Von heute aus kann man, wenn man auf solche Traditionslinien Wert legt, Walter Basans „An einem Sonntag im August“ auch als energisches Plädoyer für die deutsche Einheit lesen und sehen: es ist ein eifriger Jungaktivist aus Schwaben bei der Sache, ihm und seinen Mitstreitern gelingt es, eine Lokomotive zur Baustelle zu bringen mit primitivsten Hilfsmitteln: aber am Ende erfolgreich. Auch sein Treiben sollte sabotiert werden. Die erwähnte Maria Leitner aus Bonn, der wohl doch ein wenig zu vordergründig ideologisch ein fensterloses Heim in einem Studentenbunker der späteren Bundeshauptstadt zugeordnet wird, sieht alles sehr genau und zutreffend. „Um sie her versinkt der Tag, versinkt der Wald, das Feld und alles Trennende zwischen ihnen. Sie spüren, dass sie Deutsche sind, Deutsche, die in eine Heimat gehören.“ Vom Schwaben Haindlfing heißt es: „…es erschien ihm jetzt alles so billig angesichts der Tatsache, dass es so weit in diesem Deutschland gekommen war, dass man einen Deutschen gegen einen anderen ausspielen konnte.“ Tief schürfende Analyse klänge anders, aber immerhin: noch ist die förmliche Spaltung Deutschlands nicht vollzogen.

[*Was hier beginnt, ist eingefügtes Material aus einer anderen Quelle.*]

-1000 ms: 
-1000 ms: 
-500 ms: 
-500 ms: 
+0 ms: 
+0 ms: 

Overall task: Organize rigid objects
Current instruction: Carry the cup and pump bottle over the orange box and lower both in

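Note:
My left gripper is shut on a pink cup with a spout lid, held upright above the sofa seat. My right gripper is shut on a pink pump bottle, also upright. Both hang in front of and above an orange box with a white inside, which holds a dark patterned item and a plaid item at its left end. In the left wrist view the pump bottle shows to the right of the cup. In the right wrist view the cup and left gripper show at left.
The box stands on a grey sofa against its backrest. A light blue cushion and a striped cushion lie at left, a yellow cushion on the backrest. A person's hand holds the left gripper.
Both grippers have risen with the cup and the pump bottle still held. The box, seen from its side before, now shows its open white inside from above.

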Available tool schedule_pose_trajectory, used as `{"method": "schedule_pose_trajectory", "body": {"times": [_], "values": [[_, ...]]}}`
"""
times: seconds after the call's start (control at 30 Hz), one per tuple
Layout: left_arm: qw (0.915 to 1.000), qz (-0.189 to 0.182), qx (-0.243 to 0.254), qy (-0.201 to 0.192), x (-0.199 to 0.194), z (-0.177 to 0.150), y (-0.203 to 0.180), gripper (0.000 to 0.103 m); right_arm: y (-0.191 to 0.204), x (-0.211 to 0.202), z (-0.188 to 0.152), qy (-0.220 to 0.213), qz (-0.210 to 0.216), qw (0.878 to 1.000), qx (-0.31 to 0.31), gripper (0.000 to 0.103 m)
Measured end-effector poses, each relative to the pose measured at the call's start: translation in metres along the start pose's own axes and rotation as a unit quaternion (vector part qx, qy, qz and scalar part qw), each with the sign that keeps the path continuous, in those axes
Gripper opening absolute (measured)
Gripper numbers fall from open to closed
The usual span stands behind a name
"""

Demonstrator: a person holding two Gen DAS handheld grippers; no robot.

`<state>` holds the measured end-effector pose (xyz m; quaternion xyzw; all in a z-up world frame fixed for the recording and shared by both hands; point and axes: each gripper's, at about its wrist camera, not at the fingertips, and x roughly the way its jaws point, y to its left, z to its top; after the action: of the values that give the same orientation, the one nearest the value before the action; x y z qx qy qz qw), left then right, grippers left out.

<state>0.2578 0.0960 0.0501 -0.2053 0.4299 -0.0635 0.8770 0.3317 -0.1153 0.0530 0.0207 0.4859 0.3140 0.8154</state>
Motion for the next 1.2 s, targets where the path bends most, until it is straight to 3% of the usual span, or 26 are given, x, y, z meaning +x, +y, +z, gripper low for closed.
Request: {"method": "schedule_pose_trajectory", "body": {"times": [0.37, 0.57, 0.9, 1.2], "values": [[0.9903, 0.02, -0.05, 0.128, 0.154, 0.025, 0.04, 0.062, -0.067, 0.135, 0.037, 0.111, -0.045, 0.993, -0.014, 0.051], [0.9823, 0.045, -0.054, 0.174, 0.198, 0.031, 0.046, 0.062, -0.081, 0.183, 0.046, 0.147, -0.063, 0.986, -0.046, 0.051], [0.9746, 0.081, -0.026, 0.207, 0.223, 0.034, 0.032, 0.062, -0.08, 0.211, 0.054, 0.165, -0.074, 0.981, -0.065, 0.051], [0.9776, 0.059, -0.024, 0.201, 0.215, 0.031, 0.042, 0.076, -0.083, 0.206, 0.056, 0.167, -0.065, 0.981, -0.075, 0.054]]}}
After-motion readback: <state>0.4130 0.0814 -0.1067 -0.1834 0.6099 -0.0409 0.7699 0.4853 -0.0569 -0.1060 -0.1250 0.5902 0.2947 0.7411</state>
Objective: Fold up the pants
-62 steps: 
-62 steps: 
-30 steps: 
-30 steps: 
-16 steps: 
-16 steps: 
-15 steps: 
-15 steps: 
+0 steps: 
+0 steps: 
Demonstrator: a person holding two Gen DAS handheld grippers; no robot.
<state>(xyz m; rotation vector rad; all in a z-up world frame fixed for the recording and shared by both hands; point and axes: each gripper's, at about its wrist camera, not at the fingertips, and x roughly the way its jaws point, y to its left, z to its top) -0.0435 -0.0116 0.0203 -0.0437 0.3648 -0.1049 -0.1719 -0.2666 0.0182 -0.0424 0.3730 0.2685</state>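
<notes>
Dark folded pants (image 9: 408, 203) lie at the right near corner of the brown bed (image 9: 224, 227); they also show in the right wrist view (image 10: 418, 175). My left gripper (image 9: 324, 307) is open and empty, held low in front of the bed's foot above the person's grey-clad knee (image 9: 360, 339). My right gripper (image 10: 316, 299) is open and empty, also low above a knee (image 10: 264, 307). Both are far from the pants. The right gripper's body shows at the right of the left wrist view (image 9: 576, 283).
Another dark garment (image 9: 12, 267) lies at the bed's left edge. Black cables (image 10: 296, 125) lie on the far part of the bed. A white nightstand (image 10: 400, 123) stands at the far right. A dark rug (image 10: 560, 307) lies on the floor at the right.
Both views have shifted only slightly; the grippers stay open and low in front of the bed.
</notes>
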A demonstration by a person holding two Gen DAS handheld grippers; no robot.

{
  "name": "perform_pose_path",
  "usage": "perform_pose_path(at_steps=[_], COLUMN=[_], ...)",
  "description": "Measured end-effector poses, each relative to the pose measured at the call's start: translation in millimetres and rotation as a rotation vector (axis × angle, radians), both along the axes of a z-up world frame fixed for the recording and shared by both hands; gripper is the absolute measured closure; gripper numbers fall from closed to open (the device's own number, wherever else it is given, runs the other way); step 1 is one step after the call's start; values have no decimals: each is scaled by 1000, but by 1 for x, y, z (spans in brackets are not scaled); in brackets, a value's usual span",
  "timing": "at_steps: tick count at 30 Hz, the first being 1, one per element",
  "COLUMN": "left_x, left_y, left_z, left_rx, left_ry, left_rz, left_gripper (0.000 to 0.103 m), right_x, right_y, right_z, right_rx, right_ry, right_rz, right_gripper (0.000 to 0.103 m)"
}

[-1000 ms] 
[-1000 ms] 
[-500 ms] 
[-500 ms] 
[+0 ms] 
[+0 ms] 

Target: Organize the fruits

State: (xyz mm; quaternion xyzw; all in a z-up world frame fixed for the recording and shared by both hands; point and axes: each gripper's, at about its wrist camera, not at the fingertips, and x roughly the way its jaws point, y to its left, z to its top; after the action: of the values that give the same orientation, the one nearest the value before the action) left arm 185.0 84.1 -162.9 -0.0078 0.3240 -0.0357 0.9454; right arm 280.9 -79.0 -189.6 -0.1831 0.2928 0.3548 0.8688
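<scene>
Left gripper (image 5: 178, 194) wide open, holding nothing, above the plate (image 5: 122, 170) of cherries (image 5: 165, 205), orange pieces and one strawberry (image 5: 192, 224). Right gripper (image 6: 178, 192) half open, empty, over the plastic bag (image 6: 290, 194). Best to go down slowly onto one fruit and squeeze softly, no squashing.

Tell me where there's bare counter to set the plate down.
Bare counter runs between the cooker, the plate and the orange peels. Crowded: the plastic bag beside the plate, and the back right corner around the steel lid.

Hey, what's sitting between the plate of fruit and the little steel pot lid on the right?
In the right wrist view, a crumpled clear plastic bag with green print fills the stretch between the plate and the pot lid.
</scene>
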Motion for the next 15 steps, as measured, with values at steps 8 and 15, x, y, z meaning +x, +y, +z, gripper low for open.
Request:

Zu erkennen sind tief sitzende Vorurteile der jungen Leute wie der Arbeiter, soweit sie genauer geschildert sind, gegen die Intelligenz, die Ingenieure, fast entschuldigend klingt die Äußerung: „…es sind aber auch ganz prima Kerle unter unseren Ingenieuren. Die standen von Anfang an auf unserer Seite.“ Als seitens der Bauarbeiter gegen die Jugendbrigaden vorgebracht wird, sie täten so, als sei die entstehende Talsperre ihr Eigentum, heiß es: „Und sie taten so, als wenn es ihre Sperre wäre. Und als er es ihnen sagte, leuchteten ihre Augen im Umdrehen, als wenn er ihnen wunder was für ein Kompliment gemacht hätte.“ Das war natürlich das gewollte Denken: neues sozialistisches Eigentümer-Bewusstsein sollte gerade in der erlebten Praxis wachsen. Wir wissen heute, dass es bis zum Ende DDR stets mehr Wunschdenken als Realität war. Es wäre leicht, über dieses und jenes Detail herablassend zu lächeln: die Volkstanzaufführung der 16- bis 18-Jährigen, forcierte Neugier der Dörfler auf die Städter aus Chemnitz. Sie tanzen „Reihen- und Rundtänze nach Motiven ukrainischer Volksweisen mit Chor- und Sologesang, Tänze aus Westfalen und Thüringen, aus Schleswig und dem Böhmerwald.“ Ja aber, warum denn nicht? Dies ist kein Plädoyer für eine Walter-Basan-Renaissance, es ist allenfalls eines gegen organisiertes Vergessen jeder Couleur.